Das Motiv der Tat bleibt unbekannt
Das Urteil des Bezirksgerichts wird später schriftlich zugestellt. Der 29-jährige Schweizer wird darin der versuchten vorsätzlichen Tötung, des Diebstahls und des mehrfachen Hausfriedensbruchs schuldig gesprochen und zu einer Freiheitsstrafe von 48 Monaten verurteilt.
312 Tage davon sind durch Untersuchungshaft und vorzeitigen Massnahmevollzug erstanden. Es wird eine stationäre Massnahme zur Suchtbehandlung angeordnet und der Vollzug der Freiheitsstrafe aufgeschoben.
In Bezug auf den dritten Messerstich ins Bein erfolgt ein Freispruch vom Vorwurf der qualifizierten einfachen Körperverletzung. Die genauen Umstände dieser Verletzungen seien nicht klar, erläutert der Gerichtsvorsitzende auf Anfrage. Dieser Freispruch sei «in dubio pro reo» erfolgt.
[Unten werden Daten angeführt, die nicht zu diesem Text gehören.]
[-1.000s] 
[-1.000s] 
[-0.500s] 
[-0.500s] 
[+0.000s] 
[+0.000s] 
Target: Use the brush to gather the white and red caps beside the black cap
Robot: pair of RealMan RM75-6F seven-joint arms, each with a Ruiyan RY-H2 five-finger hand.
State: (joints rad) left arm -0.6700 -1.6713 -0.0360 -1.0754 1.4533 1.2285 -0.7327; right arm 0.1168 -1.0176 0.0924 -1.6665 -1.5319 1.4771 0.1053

Bewiesen seien hingegen die beiden Messerstiche in die Brust. Eine Selbstverletzung sei praktisch ausgeschlossen. Es gebe keinen Zweifel daran, dass das beim Täter sichergestellte Klappmesser die Tatwaffe sei.
Das Gericht wisse allerdings nicht, was das Motiv für die Bluttat gewesen sei. Es habe wohl keine direkte Tötungsabsicht bestanden. Es handle sich um einen Eventualvorsatz. Dem Täter wurde eine leicht verminderte Schuldfähigkeit zugebilligt. Er sei nach der Tat von sich aus auf die Polizisten zugegangen und die Tat sei ihm «hinten und vorne nicht recht» gewesen, erläutert der Richter. Das Gericht gehe davon aus, dass er die Tat aufrichtig bereue.
Es brauche aber klar eine stationäre Massnahme. Der Versuch mit einer ambulanten Massnahme habe nicht funktioniert.
Urteil DG240015 vom 31. 10. 2024, noch nicht rechtskräftig.